Timetables

For a DAG with a time-based schedule (as opposed to event-driven), the DAG’s internal “timetable” drives scheduling. The timetable also determines the data interval and the logical date of each run created for the DAG.

DAGs scheduled with a cron expression or timedelta object are internally converted to always use a timetable.

If a cron expression or timedelta is sufficient for your use case, you don’t need to worry about writing a custom timetable because Airflow has default timetables that handle those cases. But for more complicated scheduling requirements, you can create your own timetable class and pass that to the DAG’s schedule argument.
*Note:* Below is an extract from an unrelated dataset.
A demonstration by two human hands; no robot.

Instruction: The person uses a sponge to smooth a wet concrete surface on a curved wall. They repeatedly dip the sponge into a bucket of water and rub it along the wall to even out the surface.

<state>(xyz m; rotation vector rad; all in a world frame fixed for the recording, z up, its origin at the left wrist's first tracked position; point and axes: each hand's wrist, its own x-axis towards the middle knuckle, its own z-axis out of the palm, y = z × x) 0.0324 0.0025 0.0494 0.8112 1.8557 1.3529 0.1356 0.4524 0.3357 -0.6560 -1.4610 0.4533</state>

Some examples of when custom timetable implementations are useful:

  • Task runs that occur at different times each day. For example, an astronomer might find it useful to run a task at dawn to process data collected from the previous night-time period.

  • Schedules that don’t follow the Gregorian calendar. For example, create a run for each month in the Traditional Chinese Calendar. This is conceptually similar to the sunrise case, but for a different time scale.

  • Rolling windows, or overlapping data intervals. For example, you might want to have a run each day, but make each run cover the period of the previous seven days. It is possible to hack this with a cron expression, but a custom data interval provides a more natural representation.

  • Data intervals with “holes” between intervals instead of a continuous interval, as both the cron expression and timedelta schedules represent continuous intervals. See Data Interval.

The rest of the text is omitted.